"The Prosperity Gospel That Never Pans Out"
Author Emily Lynn Paulson on how multilevel marketing companies use faux feminism to profit off of women's bossbabe dreams.
Most of us have some familiarity with multilevel marketing companies—or MLMs. Maybe your mom bought Avon or Tupperware. Maybe you’ve been invited to a Pampered Chef party. Or maybe you, like me, just like watching documentaries about the rise and fall of brands like LulaRoe and Herbalife.
These companies offer people, mostly women, the promise that they’ll be able to earn good money by selling the company’s products to their extended social networks. Run your own business! Be a bossbabe! Stick it to corporate America!
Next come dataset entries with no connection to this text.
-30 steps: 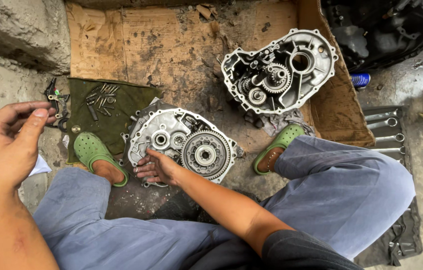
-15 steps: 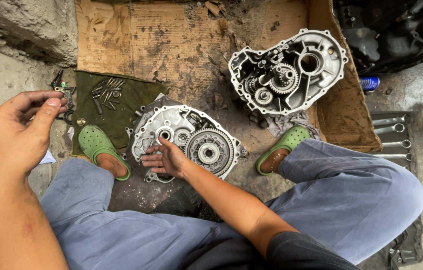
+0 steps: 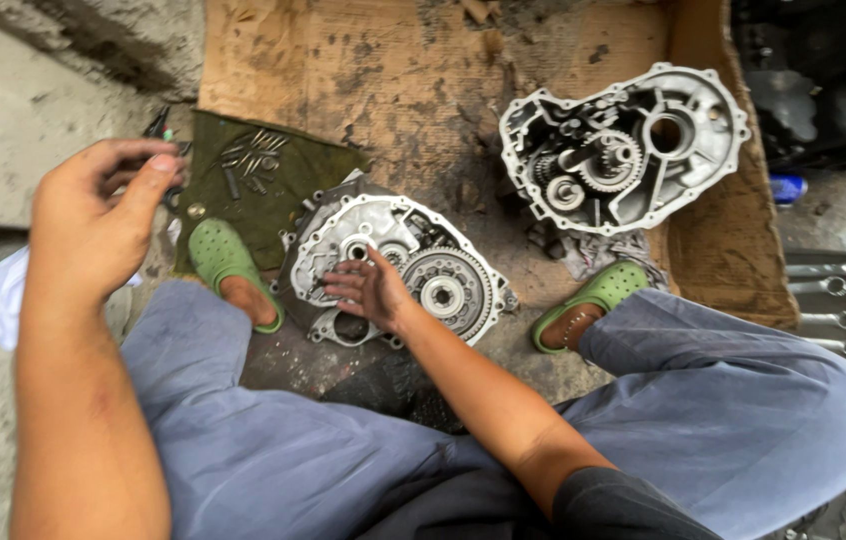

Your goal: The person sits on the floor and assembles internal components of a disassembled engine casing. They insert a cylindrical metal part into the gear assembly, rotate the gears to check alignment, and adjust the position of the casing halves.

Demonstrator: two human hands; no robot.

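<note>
Here, right hand flat, fingers spread on round grey aluminium gearbox cover; left hand raised well left (fingertips pinched, contents unclear).

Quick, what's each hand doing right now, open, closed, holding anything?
Left hand: raised, fingers pinched together; whether they grip anything cannot be told.
Right hand: open, fingers resting on the near engine case half, holding nothing.

Left hand is raised, fingers pinched together; right hand reaches down, fingers spread, palm down.
</note>
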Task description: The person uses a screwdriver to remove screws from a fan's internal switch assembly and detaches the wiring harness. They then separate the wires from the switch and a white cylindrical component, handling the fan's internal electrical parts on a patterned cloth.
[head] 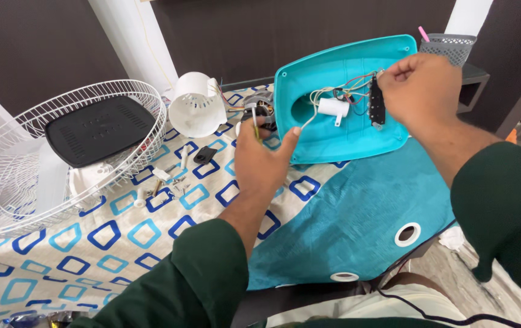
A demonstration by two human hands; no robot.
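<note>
Table covered by a patterned cloth (108, 237) with blue squares; a teal sheet (358, 218) with ringed holes is laid over its right part.

Wire fan guard (60, 152) is seen at far left, lying dish-up, with a black panel (99, 129) resting inside it. A white blade hub piece shows beneath the wires.

Teal base (339, 115) is tipped up on edge at centre, underside toward the camera, its lower rim resting on the cloth. Inside the hollow: a white cylinder part (333, 107), a bundle of coloured wires (348, 91), and a black switch strip (376, 104) standing upright at the right of the cavity.

White motor cover (196, 103) is lying on its side just left of the base. Small screws and white bits (163, 182) are scattered on the cloth near the guard.

Right hand (421, 91) is closed, fingertips pinched at the top end of the switch strip, by the wires.

Left hand (260, 158) is closed around a thin screwdriver (254, 129), thumb stretched against the base's lower left rim.

A grey mesh basket (450, 47) is noted behind the right hand.
</note>
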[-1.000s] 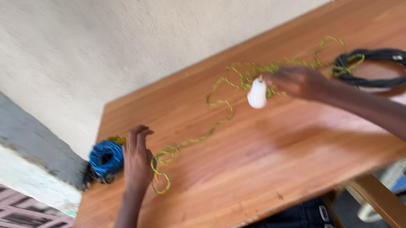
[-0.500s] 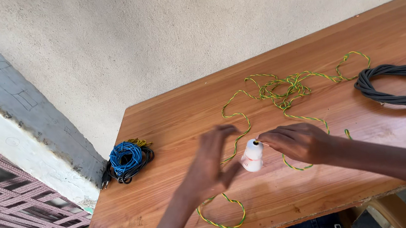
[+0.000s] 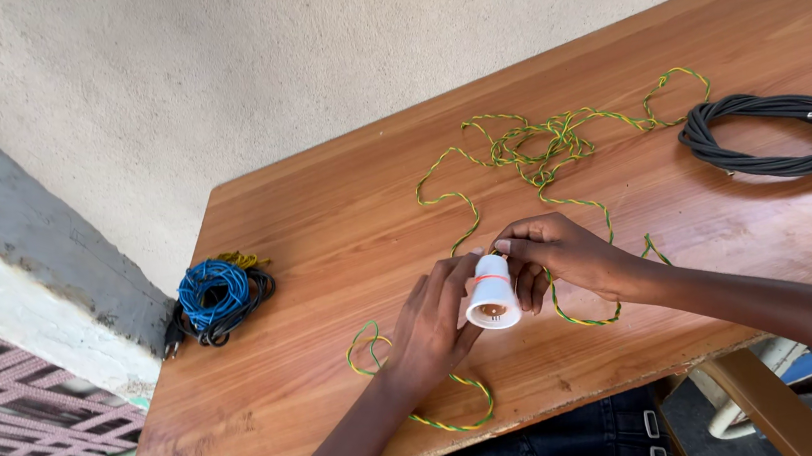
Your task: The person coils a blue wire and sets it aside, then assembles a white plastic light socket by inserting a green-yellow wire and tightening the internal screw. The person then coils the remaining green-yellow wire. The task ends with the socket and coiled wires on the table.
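No packages, labels, signs or screens in view. Nothing with printed face near fingers, nothing of that kind farther off on worktop (image 3: 344,214) or beyond it.
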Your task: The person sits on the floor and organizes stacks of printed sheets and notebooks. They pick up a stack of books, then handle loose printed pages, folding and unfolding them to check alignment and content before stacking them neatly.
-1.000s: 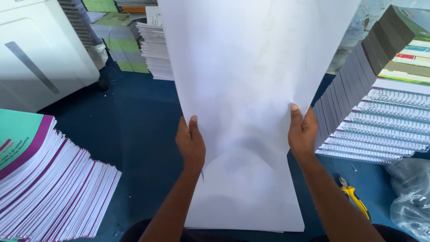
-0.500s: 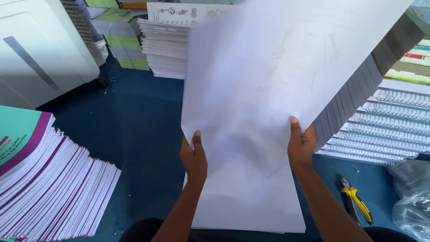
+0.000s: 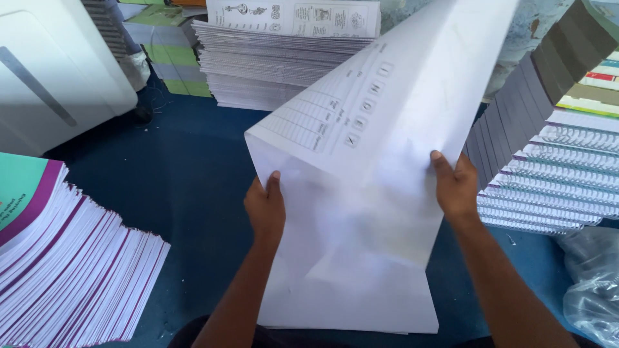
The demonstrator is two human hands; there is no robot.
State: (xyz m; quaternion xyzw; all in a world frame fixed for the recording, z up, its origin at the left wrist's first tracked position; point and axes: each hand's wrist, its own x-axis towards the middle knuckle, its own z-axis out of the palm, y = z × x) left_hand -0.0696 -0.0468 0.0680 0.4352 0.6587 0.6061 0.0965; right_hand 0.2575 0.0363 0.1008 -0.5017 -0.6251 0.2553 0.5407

But the reality is very few MLM distributors earn a sustainable income from their work, and many lose money.
Emily Lynn Paulson was one of the rare MLM distributors who did make money—and she made a lot of it. In her new book, she tells a fascinating story of how MLMs hook women into these predatory systems and explains why it’s so difficult to get out of them.
Hey Hun: Sisterhood, Supremacy, and the Other Lies Behind Multilevel Marketing is a memoir and an expose that reads like a potboiling novel. I tore through this book. Even if you’re someone who, like me, has not had a lot of personal exposure to MLMs, this book has so much to say about contemporary womanhood, power, and the dreams society dangles in front of us.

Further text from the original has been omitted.